Wszystko wydarzyło się 11 czerwca 2017 roku. – Poszliśmy z Marcelkiem odwiedzić grób dziadka – opowiada Agnieszka Jaśniewska, mama 5-latka. Za nagrobkiem, który odwiedziła rodzina stał kolejny. – Pograbiliśmy grób dziadka, zapaliliśmy znicze i odeszliśmy – wspomina kobieta.
Kiedy odchodzili, ciężka płyta nagrobka stojącego obok runęła na 5-latka. Chłopiec został wbity w grób swojego dziadka. Ojciec nie zastanawiając się ani chwili, poderwał ciężką płytę i zdjął z synka. - Nie wiem skąd miałem tyle siły, to było ciężkie i ogromne. Płyta zakryła całe dziecko – wspomina Przemysław Jaśniewski, tata chłopca. Wyciągnięty spod kamiennej płyty Marcel bardzo płakał. - Wiedziałam, że stało się coś złego – wspomina pani Agnieszka.

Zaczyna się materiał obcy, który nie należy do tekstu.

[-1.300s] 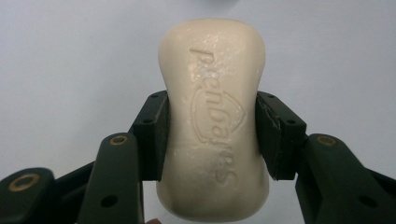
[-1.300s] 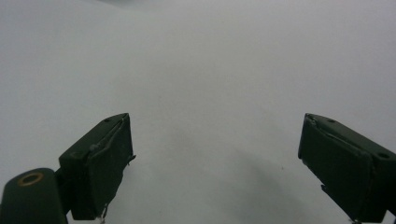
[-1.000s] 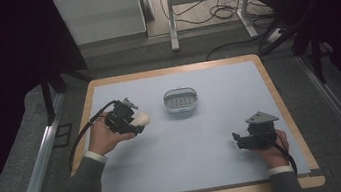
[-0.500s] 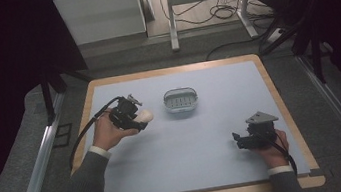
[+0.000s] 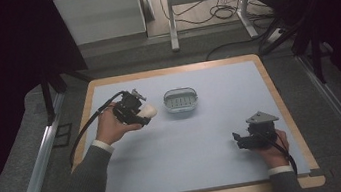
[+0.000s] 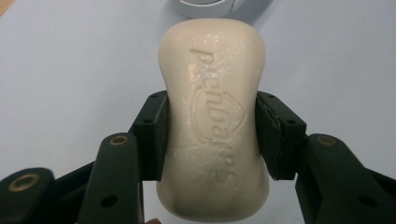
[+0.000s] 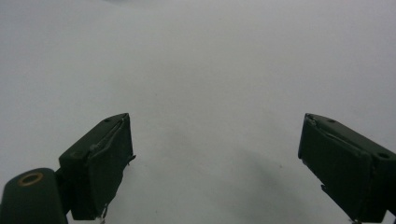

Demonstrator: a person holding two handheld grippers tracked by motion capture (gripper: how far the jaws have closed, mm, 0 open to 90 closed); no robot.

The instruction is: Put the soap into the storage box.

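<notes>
The left gripper [image 5: 141, 111] is held above the pale blue mat [image 5: 185, 144] toward ten o'clock from the mat's centre, carried by the person's left hand [image 5: 111, 127], whose grey sleeve [image 5: 86, 178] comes in from the bottom edge. Its jaws are clamped on a cream bar of soap [image 5: 148, 110]. In the left gripper view the soap [image 6: 214, 116] stands lengthwise between the two black pads [image 6: 154, 135], which press on its narrowed waist; raised lettering runs along its upper face. The soap's far end points toward twelve o'clock in that view, where the rim of a grey soap dish [image 6: 205, 7] shows at the top edge.

In the high view the soap dish [image 5: 180, 100] sits on the mat at about twelve o'clock from the centre, just beside the soap and at its three o'clock; whether the soap is above the mat or touching it is hard to judge from this angle.

The right gripper [image 5: 239, 139] is at about four o'clock, low over the mat, with the right hand [image 5: 269, 147] behind it and a grey three-cornered plate [image 5: 261, 118] on top. In the right gripper view its jaws stand wide apart with nothing between them, over bare mat [image 7: 210, 70].

The mat lies on a wooden-edged table [image 5: 170, 70].
</notes>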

Rodzice wzięli synka na ręce i pobiegli do samochodu. Z cmentarza pojechali do szpitala, żeby nie tracić czasu na dojazd karetki. W placówce 5-latek od razu został przebadany. Okazało się, że ma złamane dwie kości nogi. Lekarz założył gips, z którym na nodze Marcel spędził 5 tygodni. – Mieszkając w kamienicy na trzecim piętrze bez windy to horror – mówi A. Jaśniewska. Znoszenie chłopca z nogą w gipsie na dwór było ogromny utrudnieniem.
Rodzice 5-latka chcieli ustalić kto ponosi odpowiedzialność za wypadek na cmentarzu. – Płyta stała obok nagrobka, tak jakby ją ktoś o niego oparł – mówi pan Przemysław. Dodaje, że gdyby dziecko nie upadło na świeży grób to doszłoby do tragedii. – Płyta zabiłaby moje dziecko, albo obcięła mu nogę – mówi P. Jaśniewski. Rodzice zapewniają, że ich synek nawet nie dotknął płyty.
Sprawa jest skomplikowana. Tak twierdzi cmentarz. Okazuje się, że grób z którego odpadła płyta nie ma już właściciela. Nie jest opłacony od ponad roku. W dodatku osoba, która go opłacała nie żyje. Cmentarz nie ma polisy OC na nagrobki oraz związane z nimi wypadkami. – To nie my jesteśmy właścicielami nagrobków, tylko osoby które je opłacają – wyjaśnia Adam Jeliński, kierownik Miejskiego Zakładu Pogrzebowego w Zielonej Górze. Mało tego, cmentarz nie może ubezpieczyć nieopłaconych nagrobków. Dlaczego? – Żadna firma się tego nie podejmie – mówi A. Jeliński.
Cmentarz ma wykupioną polisę obejmującą chodniki czy też drzewa. Zdarzyła się już sytuacja, gdzie za złamanie nogi na chodniku, z polisy cmentarza zostało wypłacone odszkodowanie w wysokości 60 tys. zł.
Sprawa wypadku Marcela na gipsie się jednak nie skończy. Po jego zdjęciu ruszyła długa i żmudna rehabilitacja, która trwa do dziś. I to jeszcze nie koniec. Okazuje się, że kość nie zrasta się prawidłowo. Wszystko wskazuje na to, że konieczna będzie operacja nóżki 5-latka. Zarówno ona jak i leczenie pooperacyjne oznaczają ogromne wydatki. – Mój synek ani my nie jesteśmy winni wypadkowi na cmentarzu. Nie rozumiem sytuacji, w której nikt nie ponosi odpowiedzialności za takie zaniedbanie – mówi ojciec 5-latka.
O komentarz do zdarzenia poprosiliśmy prawnika. – Administracja cmentarza ponosi odpowiedzialność za chodniki na terenie cmentarza. Zupełnie nie rozumiem więc dlaczego nie chce ponosić odpowiedzialności z nagrobki, za których umieszczenie pobiera przecież opłaty, i które znajdują się na terenie należącym do cmentarza. W dodatku w całym zdarzeniu nie widzę zawinienia dziecka – tłumaczy mecenas Hubert Szarata z Zielonej Góry.